Problem description:
Among the entries below, please repeat exactly and only the lines from the line containing "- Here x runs" to the line containing "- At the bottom", both lines included.

Items from a data source:
"""

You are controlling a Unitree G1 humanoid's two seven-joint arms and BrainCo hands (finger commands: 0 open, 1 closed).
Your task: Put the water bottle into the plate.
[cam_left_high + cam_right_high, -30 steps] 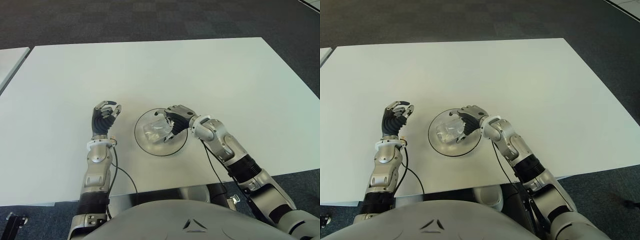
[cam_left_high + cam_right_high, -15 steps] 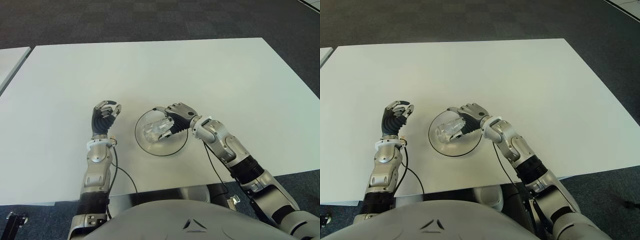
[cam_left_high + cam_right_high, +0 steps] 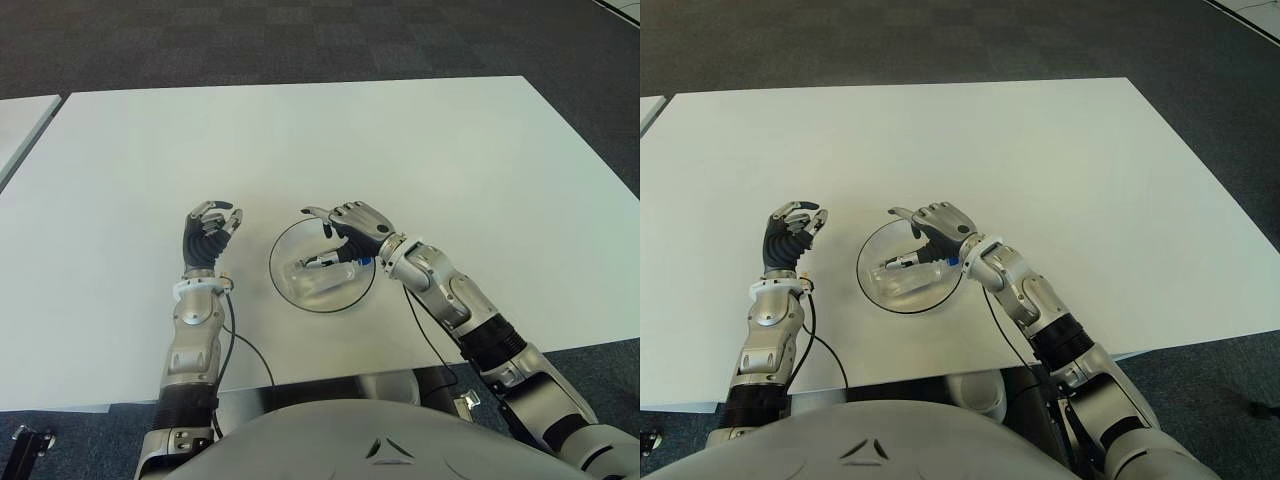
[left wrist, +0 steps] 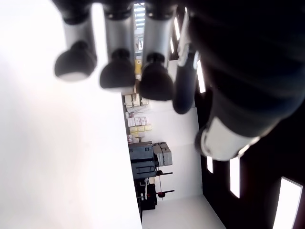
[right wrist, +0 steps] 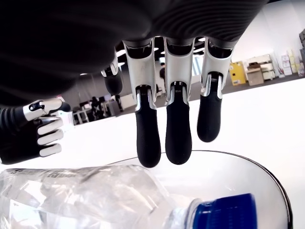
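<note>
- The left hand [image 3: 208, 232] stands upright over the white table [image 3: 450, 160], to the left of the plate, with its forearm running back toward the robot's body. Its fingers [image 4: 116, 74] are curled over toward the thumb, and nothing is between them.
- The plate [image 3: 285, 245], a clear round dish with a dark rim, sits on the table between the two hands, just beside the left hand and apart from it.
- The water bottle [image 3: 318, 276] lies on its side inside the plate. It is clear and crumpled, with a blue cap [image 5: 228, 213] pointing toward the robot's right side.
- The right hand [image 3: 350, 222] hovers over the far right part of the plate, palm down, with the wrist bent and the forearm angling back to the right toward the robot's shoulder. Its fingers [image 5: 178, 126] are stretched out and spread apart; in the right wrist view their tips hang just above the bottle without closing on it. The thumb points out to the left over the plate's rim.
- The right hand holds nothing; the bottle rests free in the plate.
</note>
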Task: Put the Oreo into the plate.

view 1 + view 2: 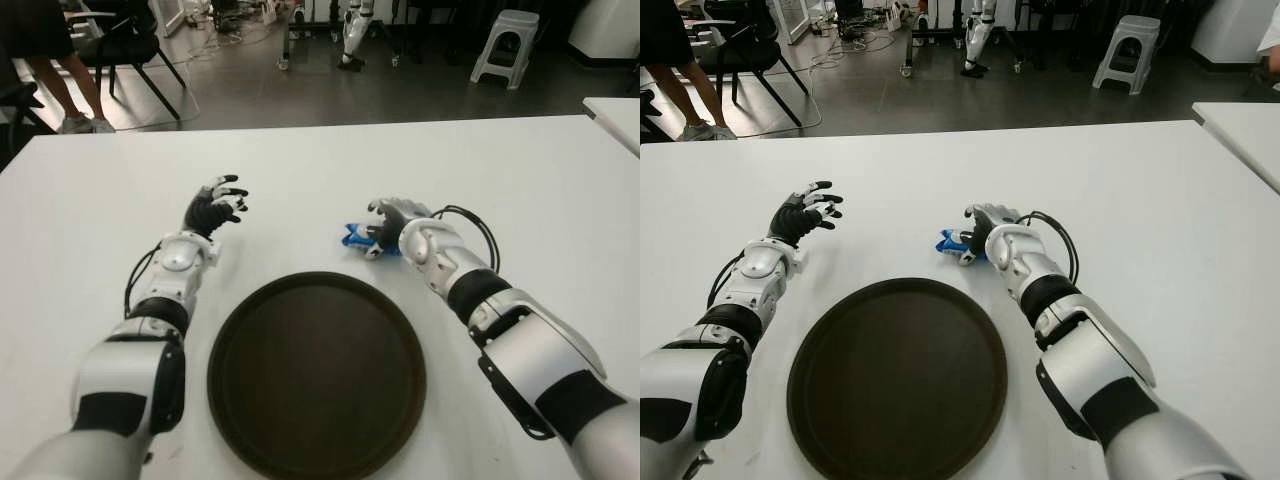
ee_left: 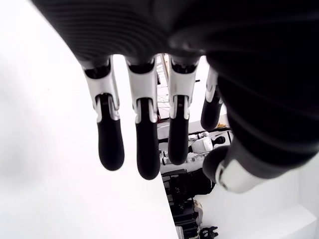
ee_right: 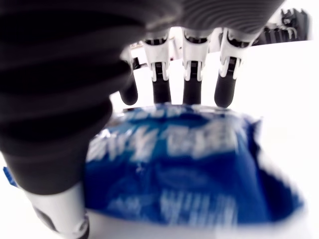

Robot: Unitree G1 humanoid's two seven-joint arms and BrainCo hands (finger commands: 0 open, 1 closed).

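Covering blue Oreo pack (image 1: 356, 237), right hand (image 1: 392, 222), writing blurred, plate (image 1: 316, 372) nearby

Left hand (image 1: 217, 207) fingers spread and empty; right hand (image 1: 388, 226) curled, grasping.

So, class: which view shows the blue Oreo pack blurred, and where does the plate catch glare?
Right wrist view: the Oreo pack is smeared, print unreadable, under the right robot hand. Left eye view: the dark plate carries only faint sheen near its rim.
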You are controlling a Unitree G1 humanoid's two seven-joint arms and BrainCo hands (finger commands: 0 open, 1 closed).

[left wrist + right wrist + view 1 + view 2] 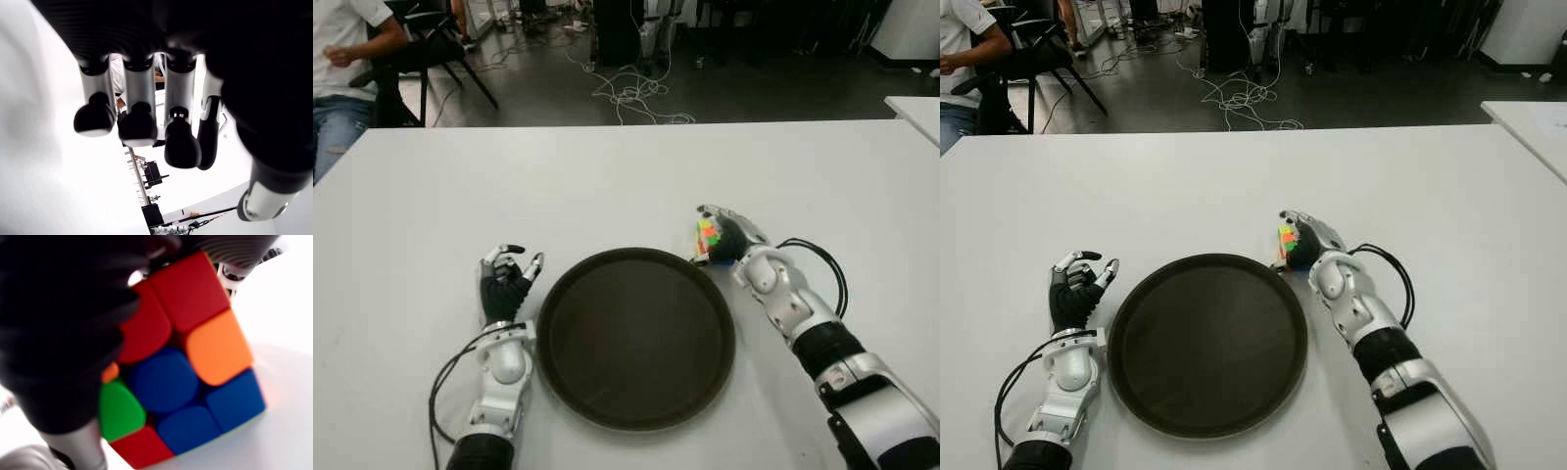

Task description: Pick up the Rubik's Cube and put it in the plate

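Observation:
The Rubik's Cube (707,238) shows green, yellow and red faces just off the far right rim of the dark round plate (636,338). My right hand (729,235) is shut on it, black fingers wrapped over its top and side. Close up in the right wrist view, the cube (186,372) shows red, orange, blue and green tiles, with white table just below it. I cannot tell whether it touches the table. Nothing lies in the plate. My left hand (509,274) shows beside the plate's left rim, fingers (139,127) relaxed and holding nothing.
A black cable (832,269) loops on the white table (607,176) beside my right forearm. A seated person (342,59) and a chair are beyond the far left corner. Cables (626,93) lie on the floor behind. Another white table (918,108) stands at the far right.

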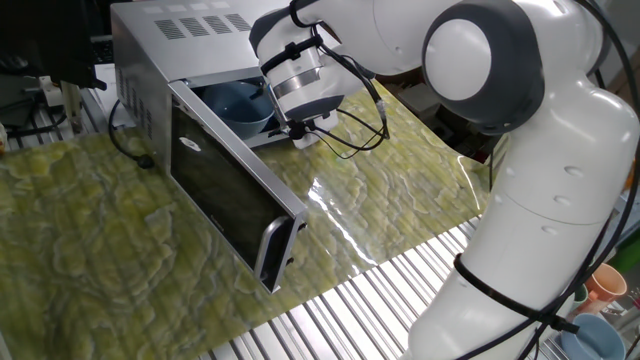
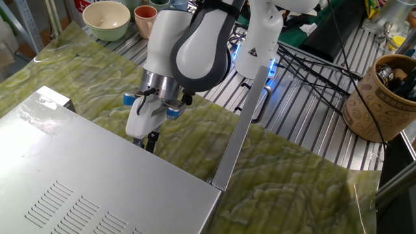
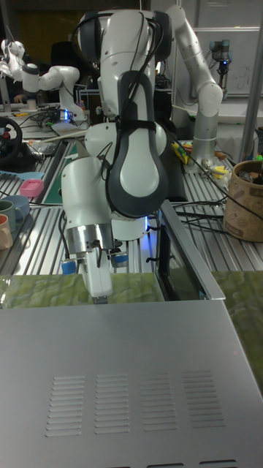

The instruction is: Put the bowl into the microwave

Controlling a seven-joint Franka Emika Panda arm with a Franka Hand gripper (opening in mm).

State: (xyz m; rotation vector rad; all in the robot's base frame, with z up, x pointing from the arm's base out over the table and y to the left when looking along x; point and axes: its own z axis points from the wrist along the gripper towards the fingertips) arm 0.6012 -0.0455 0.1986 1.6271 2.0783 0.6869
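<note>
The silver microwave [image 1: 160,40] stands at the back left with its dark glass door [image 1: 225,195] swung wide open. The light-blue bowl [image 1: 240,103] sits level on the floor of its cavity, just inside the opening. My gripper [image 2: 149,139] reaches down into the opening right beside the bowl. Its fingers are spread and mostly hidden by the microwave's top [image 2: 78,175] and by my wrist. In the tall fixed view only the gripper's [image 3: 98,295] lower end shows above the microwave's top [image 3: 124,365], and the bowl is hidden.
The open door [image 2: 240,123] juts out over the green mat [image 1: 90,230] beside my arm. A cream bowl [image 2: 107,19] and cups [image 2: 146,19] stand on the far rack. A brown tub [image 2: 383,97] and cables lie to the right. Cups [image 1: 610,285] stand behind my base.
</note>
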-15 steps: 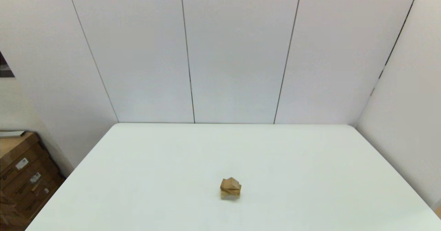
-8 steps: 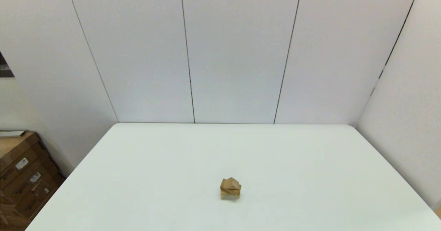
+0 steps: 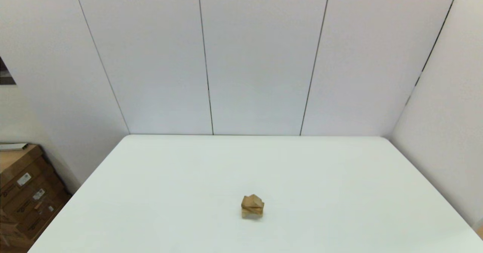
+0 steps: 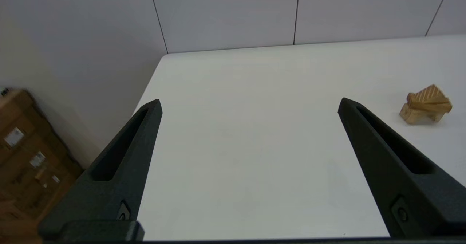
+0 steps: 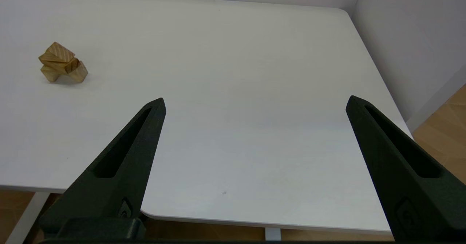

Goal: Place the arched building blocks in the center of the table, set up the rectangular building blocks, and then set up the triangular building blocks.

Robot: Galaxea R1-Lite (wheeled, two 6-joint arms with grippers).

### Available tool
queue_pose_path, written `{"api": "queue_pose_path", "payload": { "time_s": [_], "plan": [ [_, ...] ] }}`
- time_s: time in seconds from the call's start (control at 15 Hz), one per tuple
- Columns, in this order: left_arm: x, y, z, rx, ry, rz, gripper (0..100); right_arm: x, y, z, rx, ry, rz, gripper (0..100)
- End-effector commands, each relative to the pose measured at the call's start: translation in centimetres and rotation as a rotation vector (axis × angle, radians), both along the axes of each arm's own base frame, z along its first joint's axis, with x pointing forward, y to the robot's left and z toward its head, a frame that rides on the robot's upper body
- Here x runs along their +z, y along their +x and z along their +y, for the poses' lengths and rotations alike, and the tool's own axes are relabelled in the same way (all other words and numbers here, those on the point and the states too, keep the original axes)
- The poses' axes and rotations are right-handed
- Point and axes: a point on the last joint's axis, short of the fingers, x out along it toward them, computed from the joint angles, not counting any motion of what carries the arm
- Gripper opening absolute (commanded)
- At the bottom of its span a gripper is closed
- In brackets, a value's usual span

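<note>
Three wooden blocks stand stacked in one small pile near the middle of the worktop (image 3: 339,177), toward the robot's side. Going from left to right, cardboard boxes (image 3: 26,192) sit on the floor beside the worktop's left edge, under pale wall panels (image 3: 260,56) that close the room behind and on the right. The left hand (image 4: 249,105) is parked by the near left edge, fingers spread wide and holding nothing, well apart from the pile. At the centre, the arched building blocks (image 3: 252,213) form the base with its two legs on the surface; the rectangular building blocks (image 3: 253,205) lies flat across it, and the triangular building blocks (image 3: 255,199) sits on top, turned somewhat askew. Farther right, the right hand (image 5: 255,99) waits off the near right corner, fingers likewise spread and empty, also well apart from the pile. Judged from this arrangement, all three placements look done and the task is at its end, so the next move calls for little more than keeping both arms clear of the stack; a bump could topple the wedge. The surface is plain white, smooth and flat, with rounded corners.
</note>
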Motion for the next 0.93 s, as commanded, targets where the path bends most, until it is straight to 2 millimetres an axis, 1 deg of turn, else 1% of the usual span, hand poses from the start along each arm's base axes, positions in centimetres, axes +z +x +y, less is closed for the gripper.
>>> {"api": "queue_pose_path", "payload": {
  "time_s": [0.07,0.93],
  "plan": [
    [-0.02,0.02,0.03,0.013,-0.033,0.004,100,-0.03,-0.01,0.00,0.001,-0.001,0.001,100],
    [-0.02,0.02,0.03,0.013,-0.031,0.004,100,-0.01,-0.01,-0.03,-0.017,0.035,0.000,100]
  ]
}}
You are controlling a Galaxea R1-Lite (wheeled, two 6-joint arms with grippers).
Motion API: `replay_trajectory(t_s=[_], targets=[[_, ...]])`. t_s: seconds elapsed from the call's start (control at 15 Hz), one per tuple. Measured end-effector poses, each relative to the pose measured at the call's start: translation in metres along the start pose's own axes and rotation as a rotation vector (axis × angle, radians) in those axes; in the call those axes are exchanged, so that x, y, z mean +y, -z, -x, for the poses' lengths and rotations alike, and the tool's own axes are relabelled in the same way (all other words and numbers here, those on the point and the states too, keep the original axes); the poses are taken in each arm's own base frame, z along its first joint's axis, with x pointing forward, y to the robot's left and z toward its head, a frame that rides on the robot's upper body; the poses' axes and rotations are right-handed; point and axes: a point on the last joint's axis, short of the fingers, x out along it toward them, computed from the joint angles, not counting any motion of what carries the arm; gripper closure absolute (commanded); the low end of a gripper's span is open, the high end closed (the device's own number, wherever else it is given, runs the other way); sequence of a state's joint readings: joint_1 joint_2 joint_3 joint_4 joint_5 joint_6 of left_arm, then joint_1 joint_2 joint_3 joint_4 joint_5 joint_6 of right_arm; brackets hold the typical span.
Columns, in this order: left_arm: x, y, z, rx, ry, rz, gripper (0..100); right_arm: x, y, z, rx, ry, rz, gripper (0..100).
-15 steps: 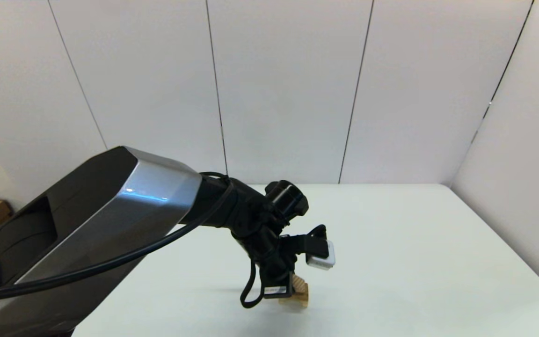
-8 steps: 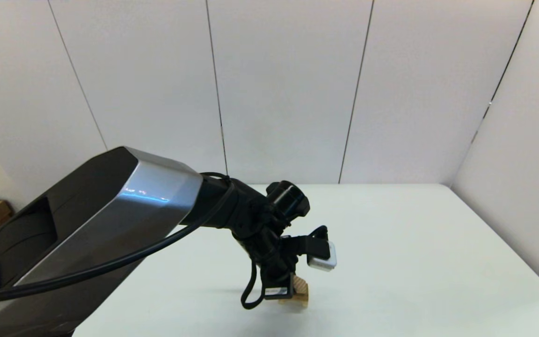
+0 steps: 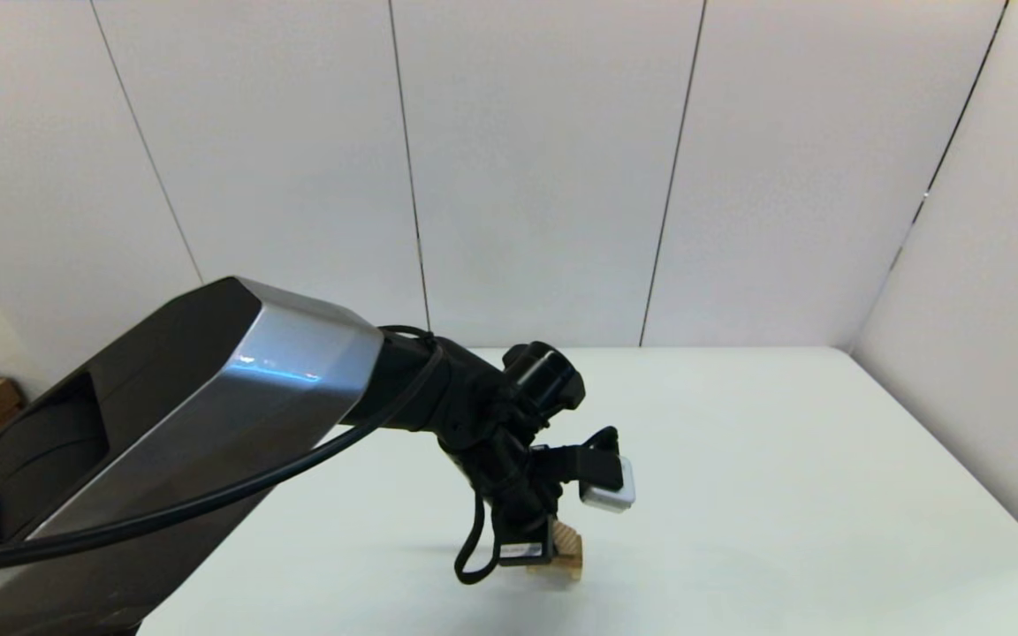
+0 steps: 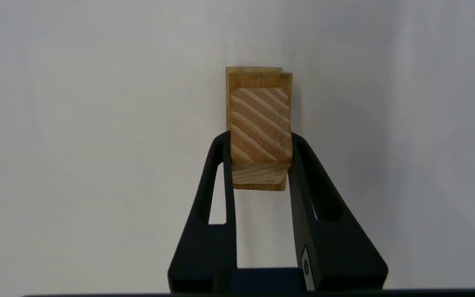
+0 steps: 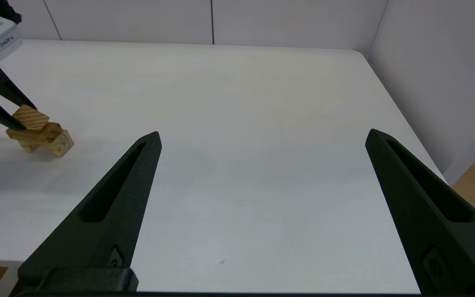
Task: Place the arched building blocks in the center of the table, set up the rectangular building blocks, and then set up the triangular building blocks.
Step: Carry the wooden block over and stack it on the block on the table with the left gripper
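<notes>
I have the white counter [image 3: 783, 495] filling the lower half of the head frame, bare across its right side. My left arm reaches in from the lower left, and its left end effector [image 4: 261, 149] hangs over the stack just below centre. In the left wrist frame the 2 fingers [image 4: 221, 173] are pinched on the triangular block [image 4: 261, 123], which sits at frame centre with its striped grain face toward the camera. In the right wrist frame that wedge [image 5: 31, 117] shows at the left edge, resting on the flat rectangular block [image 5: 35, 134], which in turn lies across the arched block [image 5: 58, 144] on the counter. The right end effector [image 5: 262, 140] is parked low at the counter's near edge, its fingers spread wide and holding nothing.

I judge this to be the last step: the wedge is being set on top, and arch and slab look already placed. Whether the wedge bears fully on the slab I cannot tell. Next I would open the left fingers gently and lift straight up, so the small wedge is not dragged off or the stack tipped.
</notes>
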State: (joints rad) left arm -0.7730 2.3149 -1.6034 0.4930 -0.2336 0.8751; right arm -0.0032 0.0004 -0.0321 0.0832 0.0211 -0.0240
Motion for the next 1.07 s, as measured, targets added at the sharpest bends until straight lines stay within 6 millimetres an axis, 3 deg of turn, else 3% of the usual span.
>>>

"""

Reply to the exercise:
- Here x runs along their +z, y along their +x and z along their +y, for the poses' lengths and rotations alike, and the tool's own axes are relabelled in the same way (all other words and numbers here, those on the point and the states too, keep the original axes)
- The poses' axes and rotations are right-handed
- Point and axes: a point on the last joint's axis, short of the fingers, x out along it toward them, computed from the joint angles, not counting any motion of what carries the arm
- Gripper opening absolute (commanded)
- At the bottom of its span a gripper is closed

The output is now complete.